The Millennium Challenge Corporation (MCC) is a bilateral United States foreign aid agency established by the U.S. Congress in 2004. It is an independent agency separate from the State Department and USAID. It provides grants to countries that have been determined to have good economic policies and potential for economic growth. The country qualification process is objective, involving scores provided by third parties in 20 different areas. An eligible country must apply for a grant with a specific project in mind.

==History==
At the Inter-American Development Bank meeting on March 14, 2002, President George W. Bush called for a new compact for development with accountability for both rich and poor countries. He pledged to increase development assistance by 50% by fiscal year 2006 (which, by the end of 2004, doubled and was to double again by 2010). Other development programs like USAID have been thought to suffer from many different and sometimes conflicting goals, which often are a result of political pressures, and for not delivering long-term economic improvements.

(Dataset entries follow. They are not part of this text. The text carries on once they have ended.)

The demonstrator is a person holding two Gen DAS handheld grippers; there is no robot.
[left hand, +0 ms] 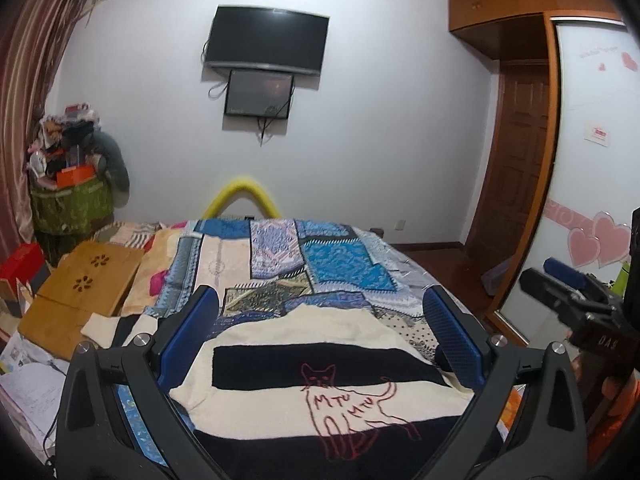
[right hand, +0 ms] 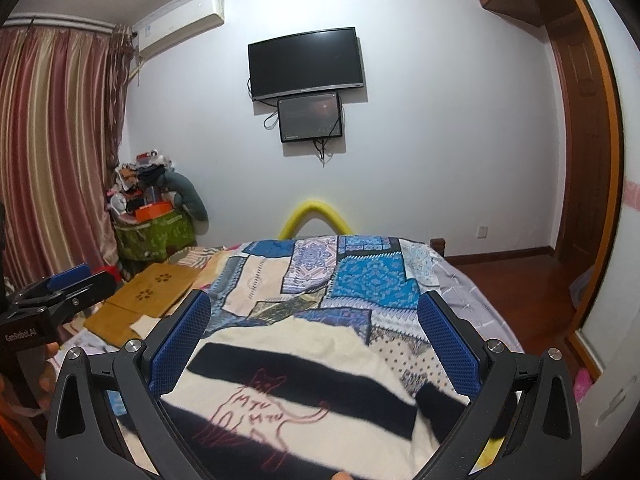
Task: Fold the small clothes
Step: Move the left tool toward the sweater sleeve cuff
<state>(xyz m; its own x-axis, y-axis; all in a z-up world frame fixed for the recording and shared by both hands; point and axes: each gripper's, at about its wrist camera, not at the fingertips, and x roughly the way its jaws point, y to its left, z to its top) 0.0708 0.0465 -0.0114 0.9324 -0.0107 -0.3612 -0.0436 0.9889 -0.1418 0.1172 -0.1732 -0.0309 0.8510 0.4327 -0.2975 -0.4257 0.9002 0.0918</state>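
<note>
Sweater (left hand: 320, 364), cream and black striped with a red cat outline, spread on bed (left hand: 340, 268), filling lower centre of both views. Stripes running left to right across frame. Left gripper (left hand: 320, 336) and right gripper (right hand: 314, 340) both spread wide, empty, hovering above. Neither clearly nearer; sleeve trailing toward lower left.

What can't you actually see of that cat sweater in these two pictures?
- Sweater bottom hem: cut off by the lower frame edge and the left tongs, left wrist view.
- Its left sleeve: partly hidden behind the tongs' finger, left wrist view.
- Cat drawing: blurred, feet cut off, right wrist view, framed by the right tongs.
</note>
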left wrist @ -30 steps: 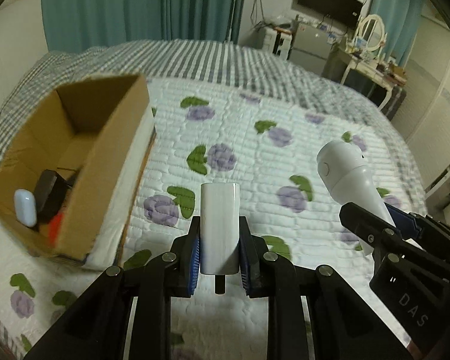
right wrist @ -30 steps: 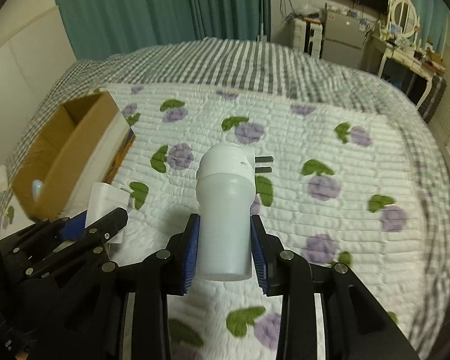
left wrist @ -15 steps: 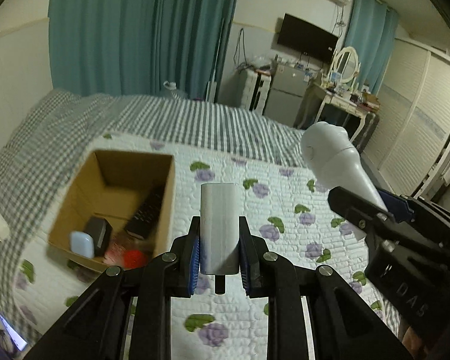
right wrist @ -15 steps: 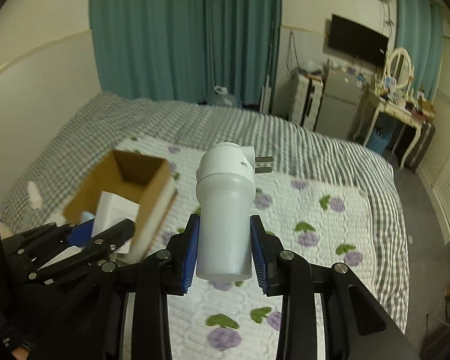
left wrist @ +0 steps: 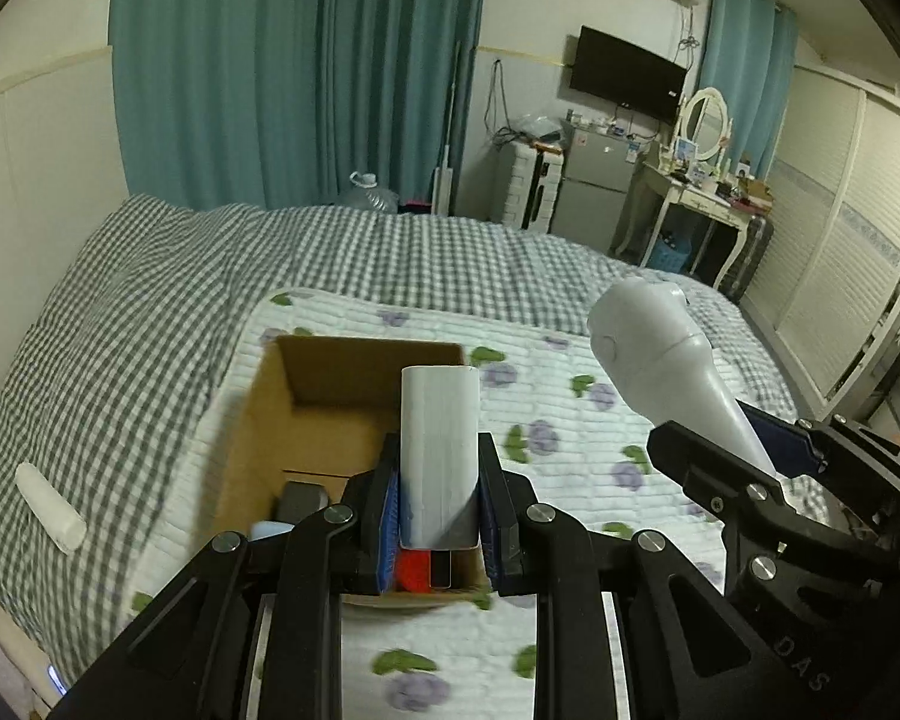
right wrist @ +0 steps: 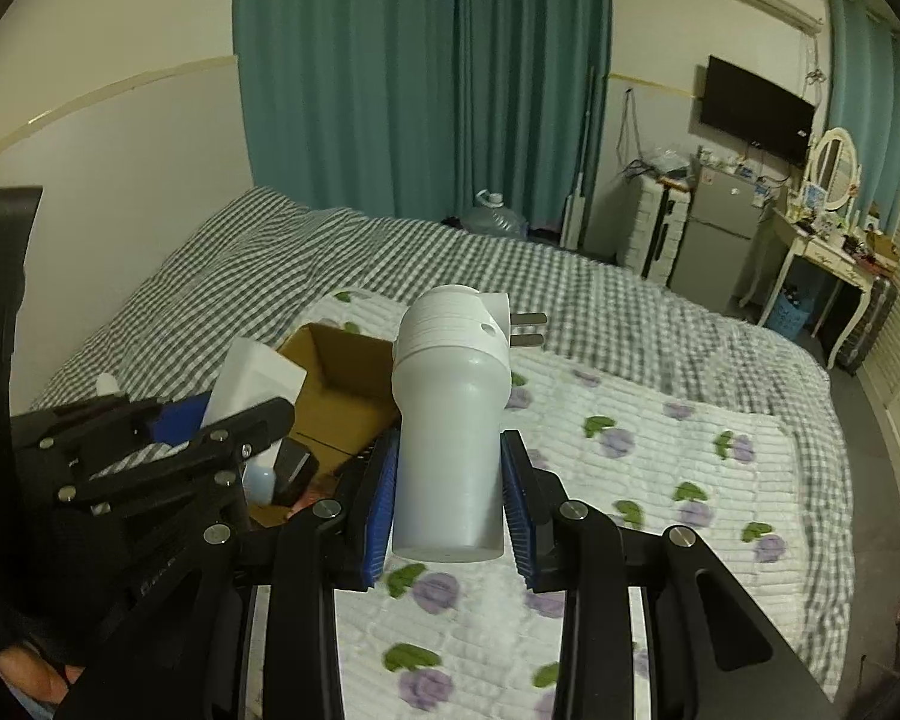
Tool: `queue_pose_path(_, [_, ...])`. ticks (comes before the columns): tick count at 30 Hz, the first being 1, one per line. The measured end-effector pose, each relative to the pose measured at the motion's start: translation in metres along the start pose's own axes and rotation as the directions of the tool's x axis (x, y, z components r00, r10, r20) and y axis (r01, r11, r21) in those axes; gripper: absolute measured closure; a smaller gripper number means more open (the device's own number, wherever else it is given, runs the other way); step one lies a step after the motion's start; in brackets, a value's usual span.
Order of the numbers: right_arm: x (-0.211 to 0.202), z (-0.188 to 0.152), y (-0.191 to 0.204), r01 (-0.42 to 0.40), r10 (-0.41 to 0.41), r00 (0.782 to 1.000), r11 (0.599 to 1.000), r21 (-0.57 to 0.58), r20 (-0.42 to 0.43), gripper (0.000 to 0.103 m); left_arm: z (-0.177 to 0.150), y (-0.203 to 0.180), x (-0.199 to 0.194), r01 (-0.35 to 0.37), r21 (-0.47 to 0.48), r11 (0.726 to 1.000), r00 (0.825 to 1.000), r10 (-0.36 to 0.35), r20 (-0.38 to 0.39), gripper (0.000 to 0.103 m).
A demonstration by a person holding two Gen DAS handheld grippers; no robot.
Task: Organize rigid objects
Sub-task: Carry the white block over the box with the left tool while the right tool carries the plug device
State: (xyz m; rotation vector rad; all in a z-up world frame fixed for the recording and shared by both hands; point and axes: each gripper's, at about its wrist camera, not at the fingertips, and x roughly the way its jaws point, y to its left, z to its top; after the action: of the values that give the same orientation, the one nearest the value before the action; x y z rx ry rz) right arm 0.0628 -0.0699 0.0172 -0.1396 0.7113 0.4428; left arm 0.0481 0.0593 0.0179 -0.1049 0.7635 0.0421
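Note:
My left gripper (left wrist: 439,510) is shut on a white rectangular block (left wrist: 440,450) and holds it upright above the near end of an open cardboard box (left wrist: 330,372). The box lies on a floral quilt and holds a dark block (left wrist: 299,501), a pale blue item and a red item (left wrist: 413,570). My right gripper (right wrist: 448,504) is shut on a white plug-in device (right wrist: 448,420) with two metal prongs, held up over the quilt just right of the box (right wrist: 342,372). The left gripper with its block (right wrist: 252,384) also shows in the right wrist view.
The floral quilt (left wrist: 570,420) covers a bed with a grey checked blanket (left wrist: 120,330). A small white tube (left wrist: 51,504) lies on the blanket at the left. Teal curtains, a fridge and a dressing table (left wrist: 702,198) stand beyond the bed.
Both grippers have risen and tilted up, so more of the room shows. My left gripper with the white block has come over the box. Both grips are unchanged.

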Motion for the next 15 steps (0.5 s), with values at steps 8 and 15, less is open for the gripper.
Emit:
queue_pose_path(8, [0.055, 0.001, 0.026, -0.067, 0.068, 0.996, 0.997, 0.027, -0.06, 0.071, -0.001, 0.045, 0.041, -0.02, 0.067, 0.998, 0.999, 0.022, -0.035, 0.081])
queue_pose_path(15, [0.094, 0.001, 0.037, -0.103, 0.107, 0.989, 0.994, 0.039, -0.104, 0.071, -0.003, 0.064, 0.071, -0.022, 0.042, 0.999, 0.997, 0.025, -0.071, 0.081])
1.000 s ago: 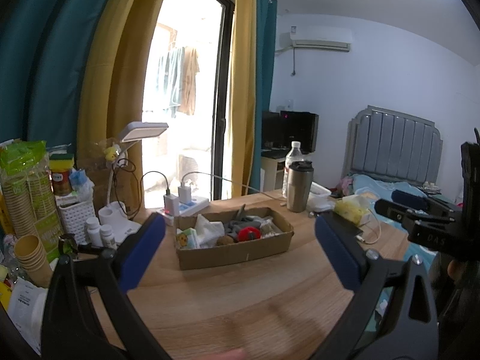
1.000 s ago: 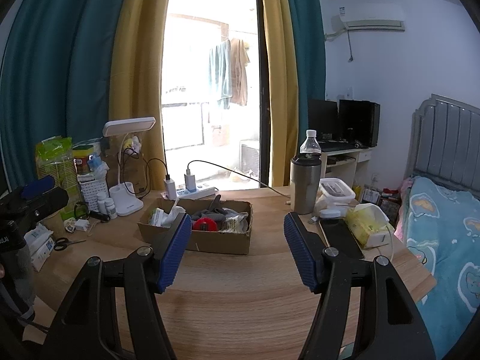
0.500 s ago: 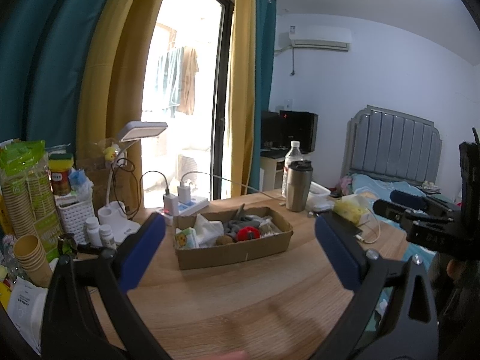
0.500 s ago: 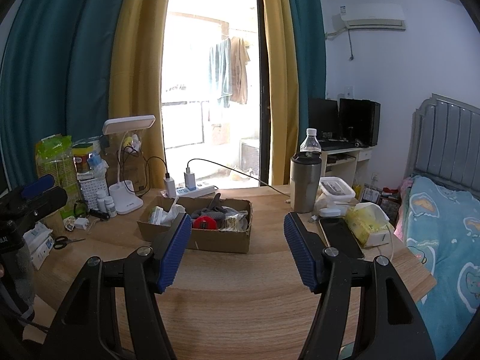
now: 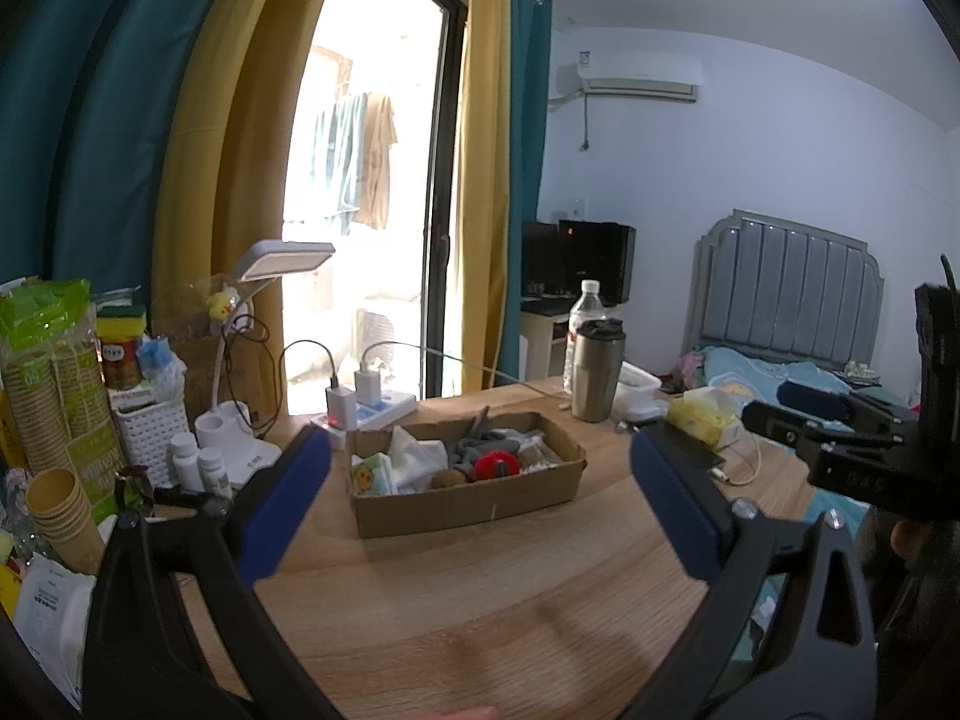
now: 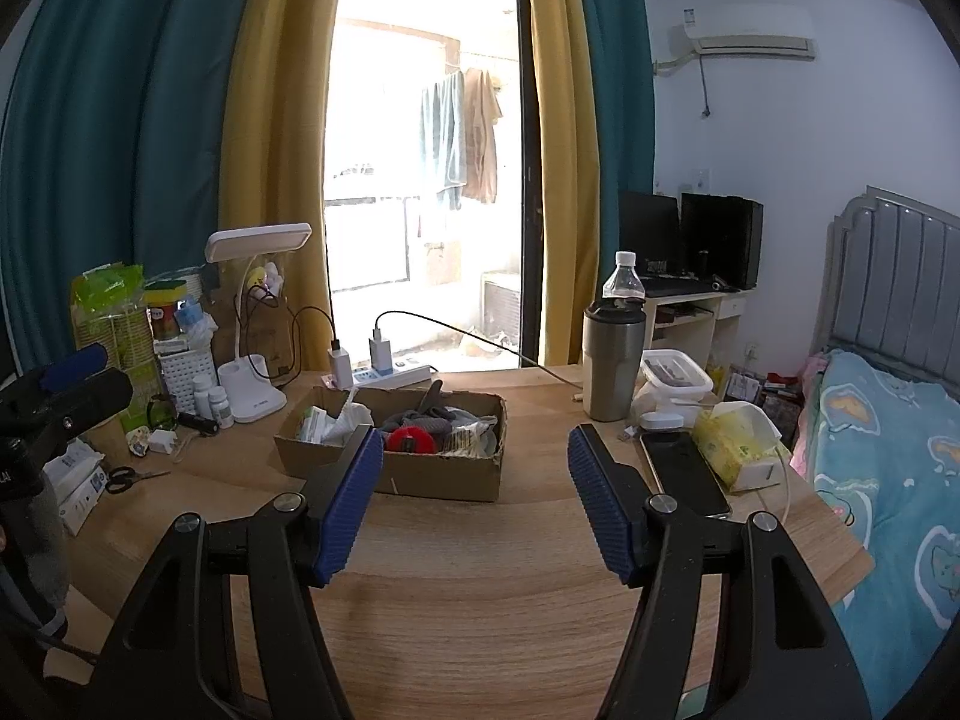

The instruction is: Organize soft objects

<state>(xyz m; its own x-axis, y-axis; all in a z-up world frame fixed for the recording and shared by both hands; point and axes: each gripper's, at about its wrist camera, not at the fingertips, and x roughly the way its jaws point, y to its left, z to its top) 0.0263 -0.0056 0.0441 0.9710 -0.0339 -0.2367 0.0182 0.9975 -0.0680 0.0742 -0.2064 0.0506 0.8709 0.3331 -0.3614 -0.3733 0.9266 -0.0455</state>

MCC was authorized in 2004 with bipartisan support. Its guiding principles are:

- Competitive selection: Before a country can become eligible to receive assistance, MCC's Board examines its performance on 20 policy indicators and selects compact-eligible countries based on policy performance.
- Country-led solutions: MCC requires selected countries to identify their priorities for achieving sustainable economic growth and poverty reduction. Countries develop their MCC proposals in broad consultation within their society. MCC teams then work in close partnership to help countries refine a program.
- Country-led implementation: MCC administers the Millennium Challenge Account (MCA). When a country is awarded a compact, it sets up its own local MCA accountable entity to manage and oversee all aspects of implementation. Monitoring of funds is rigorous and transparent, often through independent fiscal agents.

==Leadership==
The first CEO of the Millennium Challenge Corporation was Paul V. Applegarth, a finance manager with experience in emerging markets. Applegarth was followed by John Danilovich, a business executive who had served as the U.S. Ambassador to Costa Rica from 2001 to 2004 and then U.S. Ambassador to Brazil. On November 20, 2009, Daniel W. Yohannes, an Ethiopian-born American business person, was confirmed by the Senate as the CEO. He was appointed in May 2014 as US Ambassador to the OECD and succeeded by Dana Hyde who was CEO through January 2017. Sean Cairncross was confirmed as CEO under the Trump administration in June 2019 after four acting CEOs. In January 2021 Mahmoud Bah became Millennium Challenge Corporation Acting CEO. On February 16, 2022, Alice P. Albright was sworn in as CEO. She left on January 20, 2025.

===Board of directors===
The board of directors is composed of nine members, four appointed by the president of the United States with the consent of the United States Senate and five ex officio members. The five ex officio members are the U.S. secretary of state, the secretary of the treasury, the administrator of the United States Agency for International Development, the CEO of the MCC, and the U.S. trade representative. Of the four appointed members, one each shall be appointed from lists of individuals with relevant international experience submitted by the minority and majority leaders of the House of Representatives and Senate, respectively. These four each serve initial terms of three years, and may be reappointed to one additional term of two years. They may continue to serve after the expiration of each of their terms of office until a successor has been confirmed, for a maximum of one year.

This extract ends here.